IoTSec 2016: Keynote
IoT Security: Challenges and Opportunities
NIT Surat, India
The Internet of Things (IoT) involves the increasing prevalence of objects and entities provided with the unique identifiers and the ability to automatically transfer data over a network. Much of the IoT communication comes from computing devices and embedded sensors machine-to-machine (M2M) communication, home and building automation, vehicle to vehicle communication, wearable computing devices etc. As the era of Internet of Things dawns, the amount of data within these applications and other cloud applications will increase, and be accessed by an interconnected ecosystem of organizations, networks and devices.
IoT products are often sold with unpatched embedded operating systems and software.

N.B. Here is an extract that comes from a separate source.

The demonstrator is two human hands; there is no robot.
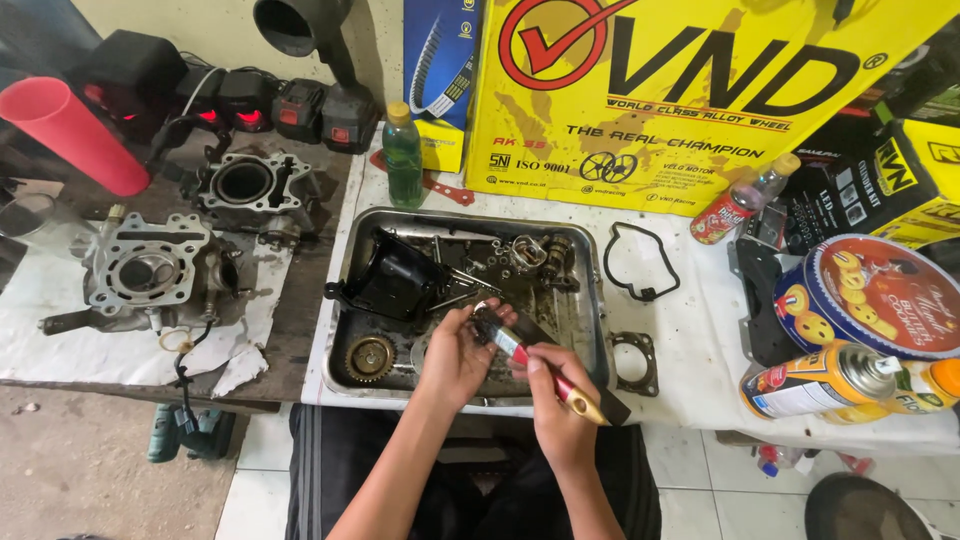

Manufacturers often re-use portions of hardware and software in different classes of devices. Furthermore, consumers often fail to change the default passwords of these devices -- or if they do change them, fail to select sufficiently strong passwords. These devices usually enjoy full access to Internet, with no bandwidth limitations or filtering. And hence, they can be compromised and used for stealing data, triggering disruptions, and to be used as DDoS bots. IoT security is concerned with the safeguarding connected devices and networks, data they exchange, and privacy and configuration controls in the Internet of things.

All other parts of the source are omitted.